Chief of Protocol of the United Nations
- Incumbent
- Assumed office 1 July 2019
- Preceded by: Peter Van Laere

Head of the Multilateral Protocol Division of the Federal Foreign Office
- In office 2017–2019

Ambassador of Germany to Honduras
- In office September 2014 – August 2017

Personal details
- Born: Beatrix Christina Kania Nuremberg, West Germany
- Citizenship: Germany
- Education: University of Erlangen–Nuremberg University of Bonn University of Hagen
- Occupation: Diplomat

= Beatrix Kania =

German diplomat, Chief of Protocol of the United Nations

Beatrix Christina Kania is a German diplomat and international civil servant serving as the Chief of Protocol of the United Nations since 1 July 2019.

She previously served as the German ambassador to Honduras from 2014 to 2017 and head of the multilateral protocol division of the Federal Foreign Office.

== Early life and education ==
Kania was born in Nuremberg. After completing her Abitur she studied administrative science, political science, history and law at the universities of Erlangen, Bonn and Hagen, graduating with a Master of Arts before passing the entrance examination for the higher foreign service of Germany.

== Diplomatic career ==
Kania joined the German diplomatic service in 1988. Her early postings included the embassy in The Hague, the German Consulate General in New York, the Federal Foreign Office in Bonn, and the German Permanent Representation to NATO and the NATO International Staff in Brussels, where she worked as a public relations officer.
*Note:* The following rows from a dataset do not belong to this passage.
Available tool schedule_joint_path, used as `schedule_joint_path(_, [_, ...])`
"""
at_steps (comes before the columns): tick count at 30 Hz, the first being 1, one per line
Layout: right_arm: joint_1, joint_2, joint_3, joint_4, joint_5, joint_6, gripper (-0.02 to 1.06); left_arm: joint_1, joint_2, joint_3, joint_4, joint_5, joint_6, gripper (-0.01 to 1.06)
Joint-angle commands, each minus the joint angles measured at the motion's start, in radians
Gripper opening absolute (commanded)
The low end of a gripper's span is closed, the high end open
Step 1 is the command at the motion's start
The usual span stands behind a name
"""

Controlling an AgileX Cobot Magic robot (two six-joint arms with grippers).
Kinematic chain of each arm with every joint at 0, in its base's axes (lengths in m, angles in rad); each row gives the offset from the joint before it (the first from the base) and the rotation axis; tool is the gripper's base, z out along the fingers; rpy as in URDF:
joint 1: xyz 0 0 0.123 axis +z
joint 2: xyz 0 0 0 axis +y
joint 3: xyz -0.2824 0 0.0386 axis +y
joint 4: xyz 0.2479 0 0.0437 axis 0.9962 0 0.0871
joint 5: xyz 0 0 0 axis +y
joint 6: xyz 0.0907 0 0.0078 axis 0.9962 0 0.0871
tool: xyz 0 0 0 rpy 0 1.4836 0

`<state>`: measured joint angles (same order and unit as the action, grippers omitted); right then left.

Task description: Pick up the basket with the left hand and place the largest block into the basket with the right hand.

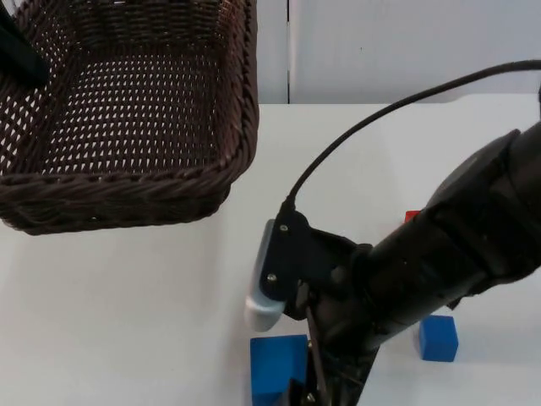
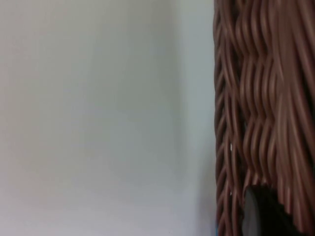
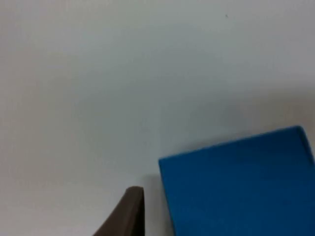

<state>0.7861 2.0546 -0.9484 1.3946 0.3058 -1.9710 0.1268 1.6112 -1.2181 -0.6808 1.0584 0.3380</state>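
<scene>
Big blue block [image 1: 277, 364] was flat-sided, bright blue, lying on white table [image 1: 127, 313]. Right gripper [image 1: 314, 391] was low, right beside big blue block; one dark fingertip [image 3: 125, 214] stood just next to block's side; cannot tell how wide claw was. Small blue block [image 1: 438, 337] lay near, red block [image 1: 412, 216] beyond it. Brown woven basket [image 1: 127, 110] was well apart from big blue block, lifted, nothing inside. Left gripper [image 2: 263, 214] was at basket's wall.

Right arm reaches down, right claw [image 1: 314, 391] just beside large blue block [image 1: 276, 365]; left claw [image 2: 263, 214] at basket [image 1: 127, 110] wall.
</scene>
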Motion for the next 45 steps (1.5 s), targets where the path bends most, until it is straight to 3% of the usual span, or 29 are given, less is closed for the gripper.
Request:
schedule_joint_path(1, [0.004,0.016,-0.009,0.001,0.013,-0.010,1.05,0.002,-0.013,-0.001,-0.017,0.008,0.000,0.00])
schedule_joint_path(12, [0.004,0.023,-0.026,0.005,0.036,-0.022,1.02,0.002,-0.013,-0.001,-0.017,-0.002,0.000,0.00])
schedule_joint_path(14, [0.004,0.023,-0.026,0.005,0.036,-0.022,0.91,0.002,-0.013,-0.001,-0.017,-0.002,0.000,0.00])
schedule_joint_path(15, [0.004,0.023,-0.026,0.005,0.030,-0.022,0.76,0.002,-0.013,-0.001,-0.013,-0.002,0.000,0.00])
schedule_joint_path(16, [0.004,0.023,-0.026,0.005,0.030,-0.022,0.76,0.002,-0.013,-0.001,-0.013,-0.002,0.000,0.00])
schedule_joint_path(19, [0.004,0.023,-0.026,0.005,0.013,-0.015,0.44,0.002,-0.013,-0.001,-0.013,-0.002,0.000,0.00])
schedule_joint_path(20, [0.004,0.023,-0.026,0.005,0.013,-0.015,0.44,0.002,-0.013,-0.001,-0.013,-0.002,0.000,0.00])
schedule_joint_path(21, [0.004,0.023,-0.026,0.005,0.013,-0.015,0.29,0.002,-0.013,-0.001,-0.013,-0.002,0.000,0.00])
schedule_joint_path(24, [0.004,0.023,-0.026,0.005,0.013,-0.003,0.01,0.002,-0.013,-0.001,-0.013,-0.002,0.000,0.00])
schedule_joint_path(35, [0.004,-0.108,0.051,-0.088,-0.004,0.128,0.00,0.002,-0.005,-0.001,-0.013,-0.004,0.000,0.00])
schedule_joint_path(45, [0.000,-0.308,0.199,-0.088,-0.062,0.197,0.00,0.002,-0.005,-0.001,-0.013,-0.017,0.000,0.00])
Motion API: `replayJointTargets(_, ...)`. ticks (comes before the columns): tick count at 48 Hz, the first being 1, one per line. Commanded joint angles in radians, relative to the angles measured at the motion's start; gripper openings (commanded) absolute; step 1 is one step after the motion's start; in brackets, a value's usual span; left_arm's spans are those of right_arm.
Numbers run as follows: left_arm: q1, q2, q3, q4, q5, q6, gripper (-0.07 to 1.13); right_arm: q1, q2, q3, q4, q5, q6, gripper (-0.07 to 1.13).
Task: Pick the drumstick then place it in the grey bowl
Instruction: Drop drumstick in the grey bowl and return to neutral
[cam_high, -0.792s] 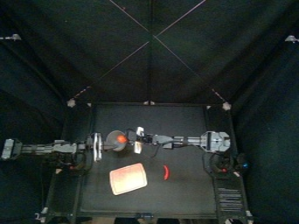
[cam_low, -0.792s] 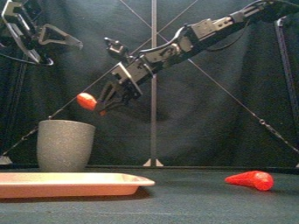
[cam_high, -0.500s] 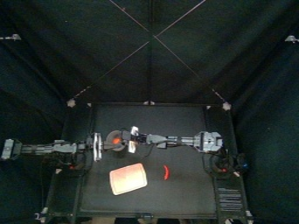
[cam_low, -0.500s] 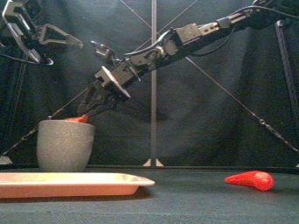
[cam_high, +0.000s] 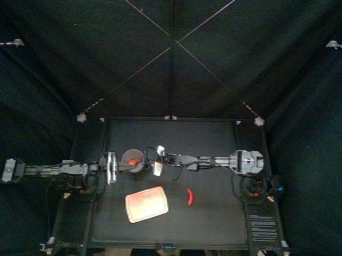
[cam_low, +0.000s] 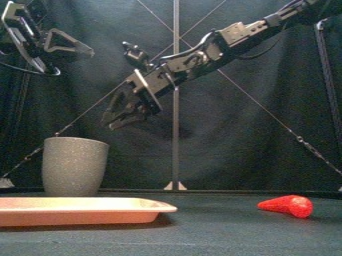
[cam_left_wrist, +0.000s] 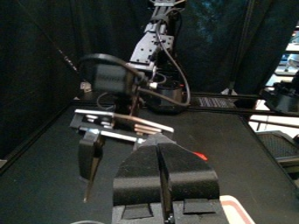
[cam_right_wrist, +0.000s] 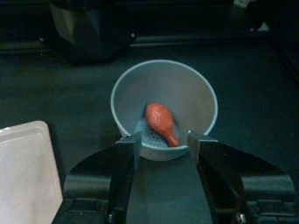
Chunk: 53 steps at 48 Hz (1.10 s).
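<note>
The grey speckled cup (cam_low: 76, 165) stands at the left of the table (cam_high: 214, 215). In the right wrist view the orange-red drumstick (cam_right_wrist: 162, 122) lies inside the cup (cam_right_wrist: 190, 89), free of the jaws. My right gripper (cam_low: 123, 112) hangs open and empty above the cup and a little to its right; from above the right gripper (cam_high: 158, 160) sits just beside the cup (cam_high: 134, 157). My left gripper (cam_low: 60, 43) rests high at the left, its jaws together in the left wrist view.
A flat pink tray (cam_low: 80, 208) lies at the front left, seen from above as the tray (cam_high: 147, 205). A red toy (cam_low: 287, 205) lies at the front right, the same red toy (cam_high: 191, 195) just right of the tray.
The right gripper carried the drumstick down to the cup's rim, let it go inside, then rose and drew back to the right, open and empty. The left arm stayed still.
</note>
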Motion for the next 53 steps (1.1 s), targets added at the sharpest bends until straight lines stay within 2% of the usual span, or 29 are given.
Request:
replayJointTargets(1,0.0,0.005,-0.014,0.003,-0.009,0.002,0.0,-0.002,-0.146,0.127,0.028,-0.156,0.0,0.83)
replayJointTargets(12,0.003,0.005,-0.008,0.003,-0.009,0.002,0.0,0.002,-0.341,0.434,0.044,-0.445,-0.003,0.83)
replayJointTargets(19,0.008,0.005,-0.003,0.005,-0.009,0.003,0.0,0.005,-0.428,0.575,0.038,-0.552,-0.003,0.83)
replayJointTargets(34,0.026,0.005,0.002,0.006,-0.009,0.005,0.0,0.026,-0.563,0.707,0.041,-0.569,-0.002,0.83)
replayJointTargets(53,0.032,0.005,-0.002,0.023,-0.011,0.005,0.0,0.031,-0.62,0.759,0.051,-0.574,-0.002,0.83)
She served as political adviser to the commander of the Kosovo Force (KFOR) in Pristina, as a disarmament officer at the United Nations Office at Geneva, and as head of protocol and counsellor for political affairs at the German Permanent Mission to the United Nations in New York.

From 2008 to 2010 she was deputy head of mission at the German embassy in Kuwait, and from 2010 to 2013 deputy head of division for United Nations and global affairs at the Federal Foreign Office in Berlin. Between 2013 and 2014, she was political counsellor at the German embassy in Ankara.

=== Ambassador to Honduras ===
Kania presented copies of her credentials to Honduran foreign minister Mireya Agüero on 4 September 2014 and served as ambassador in Tegucigalpa until August 2017.

=== Chief of Protocol of the United Nations ===
After returning to Berlin as head of the Multilateral Protocol Division of the Federal Foreign Office, Kania was appointed by Secretary-General António Guterres as Chief of Protocol of the United Nations on 1 July 2019, succeeding Peter Van Laere of Belgium.